Write out the lines below exactly, beginning at the one with "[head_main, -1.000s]" and stopping after the one with "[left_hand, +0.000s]"; the pictures are not copied.
*** Material for the task ***
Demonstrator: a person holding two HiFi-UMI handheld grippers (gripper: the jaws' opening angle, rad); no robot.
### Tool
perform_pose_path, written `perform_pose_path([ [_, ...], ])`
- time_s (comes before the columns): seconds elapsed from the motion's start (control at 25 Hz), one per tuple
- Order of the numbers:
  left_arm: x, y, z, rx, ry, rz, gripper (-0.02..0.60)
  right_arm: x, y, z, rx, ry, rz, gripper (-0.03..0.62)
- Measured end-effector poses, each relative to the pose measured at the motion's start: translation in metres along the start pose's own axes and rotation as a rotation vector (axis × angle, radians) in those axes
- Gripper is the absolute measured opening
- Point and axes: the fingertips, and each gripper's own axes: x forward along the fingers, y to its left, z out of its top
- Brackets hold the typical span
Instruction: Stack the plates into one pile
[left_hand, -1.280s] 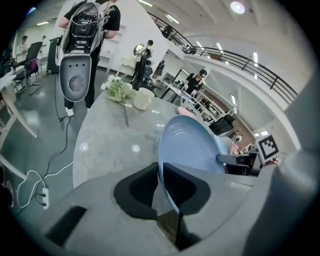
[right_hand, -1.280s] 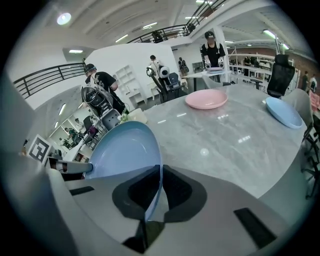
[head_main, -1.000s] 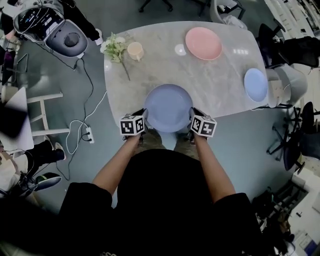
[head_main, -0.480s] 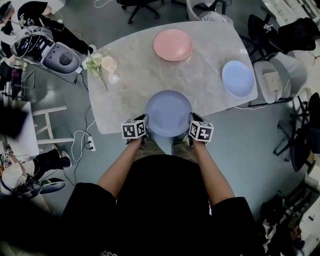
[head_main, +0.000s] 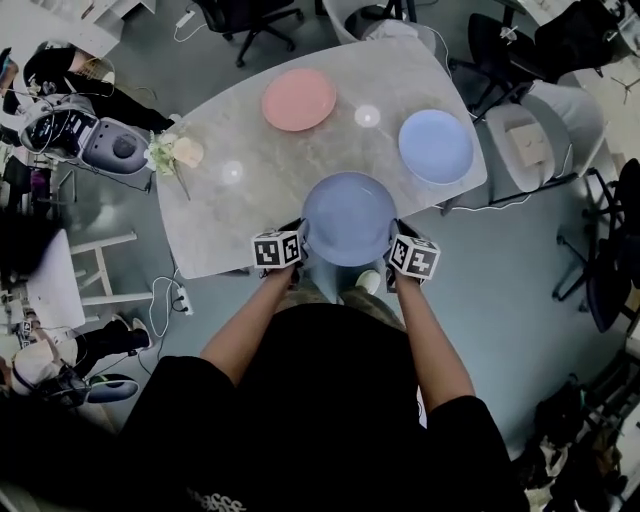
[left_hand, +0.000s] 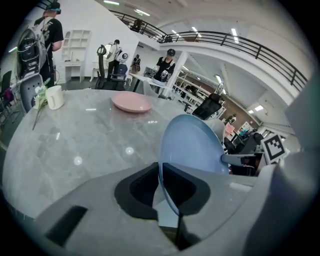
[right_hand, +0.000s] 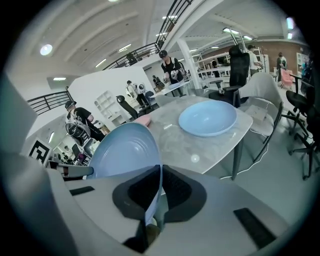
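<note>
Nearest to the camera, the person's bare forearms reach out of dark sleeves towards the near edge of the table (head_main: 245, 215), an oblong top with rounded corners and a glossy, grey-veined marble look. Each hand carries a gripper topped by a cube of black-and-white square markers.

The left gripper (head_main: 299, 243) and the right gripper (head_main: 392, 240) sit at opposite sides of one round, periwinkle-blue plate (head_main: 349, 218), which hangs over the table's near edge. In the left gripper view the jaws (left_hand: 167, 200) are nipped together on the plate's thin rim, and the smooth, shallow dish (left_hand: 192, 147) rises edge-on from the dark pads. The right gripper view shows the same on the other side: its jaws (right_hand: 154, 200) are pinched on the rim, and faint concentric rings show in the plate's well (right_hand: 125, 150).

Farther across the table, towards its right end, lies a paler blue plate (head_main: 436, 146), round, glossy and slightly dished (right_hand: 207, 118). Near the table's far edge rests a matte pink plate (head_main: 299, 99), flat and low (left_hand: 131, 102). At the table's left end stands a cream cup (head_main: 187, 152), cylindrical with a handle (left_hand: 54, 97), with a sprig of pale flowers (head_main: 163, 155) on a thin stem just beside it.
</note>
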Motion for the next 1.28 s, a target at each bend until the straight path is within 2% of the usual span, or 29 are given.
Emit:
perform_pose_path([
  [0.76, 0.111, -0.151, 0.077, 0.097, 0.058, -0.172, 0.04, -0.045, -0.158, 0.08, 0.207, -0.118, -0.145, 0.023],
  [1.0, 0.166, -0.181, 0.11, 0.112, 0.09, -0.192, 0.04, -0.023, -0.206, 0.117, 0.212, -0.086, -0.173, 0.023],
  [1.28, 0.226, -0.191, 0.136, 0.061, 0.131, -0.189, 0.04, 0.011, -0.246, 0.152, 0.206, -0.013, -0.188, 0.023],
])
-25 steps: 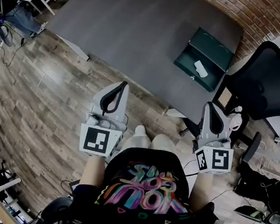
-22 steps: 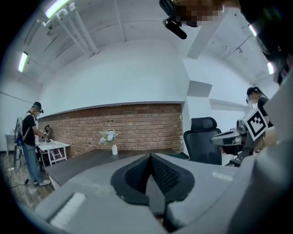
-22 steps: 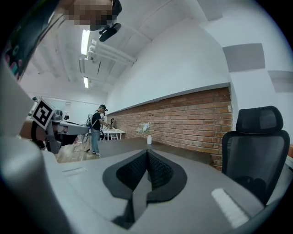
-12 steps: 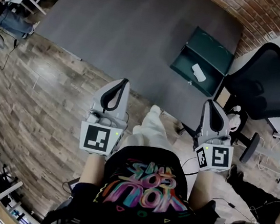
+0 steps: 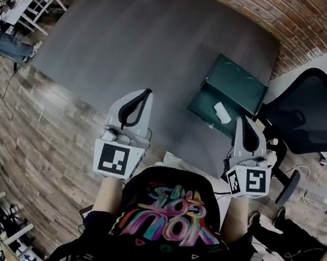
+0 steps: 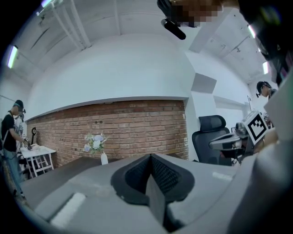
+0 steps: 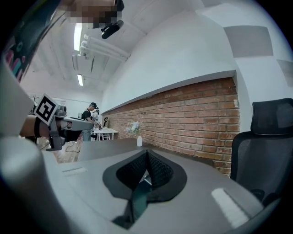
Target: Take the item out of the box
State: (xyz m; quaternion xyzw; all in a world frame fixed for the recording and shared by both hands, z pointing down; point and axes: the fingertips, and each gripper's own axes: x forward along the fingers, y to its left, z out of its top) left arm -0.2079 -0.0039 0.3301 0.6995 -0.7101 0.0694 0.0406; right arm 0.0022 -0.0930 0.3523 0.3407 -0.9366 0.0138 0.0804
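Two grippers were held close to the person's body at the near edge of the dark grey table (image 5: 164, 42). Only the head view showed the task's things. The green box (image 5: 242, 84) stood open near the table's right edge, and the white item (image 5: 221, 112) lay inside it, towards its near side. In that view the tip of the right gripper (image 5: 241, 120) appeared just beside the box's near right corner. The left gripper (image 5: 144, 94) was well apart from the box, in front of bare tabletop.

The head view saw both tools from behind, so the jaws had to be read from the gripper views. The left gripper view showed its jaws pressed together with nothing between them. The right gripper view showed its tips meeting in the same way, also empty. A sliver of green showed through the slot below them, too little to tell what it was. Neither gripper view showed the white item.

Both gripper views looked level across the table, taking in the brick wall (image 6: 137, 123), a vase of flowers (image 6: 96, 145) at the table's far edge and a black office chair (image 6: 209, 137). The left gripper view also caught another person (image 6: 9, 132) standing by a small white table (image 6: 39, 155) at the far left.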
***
__The answer__.
[head_main, -1.000s] 
[head_main, -0.480s] 
[head_main, +0.000s] 
[left_hand, +0.000s] 

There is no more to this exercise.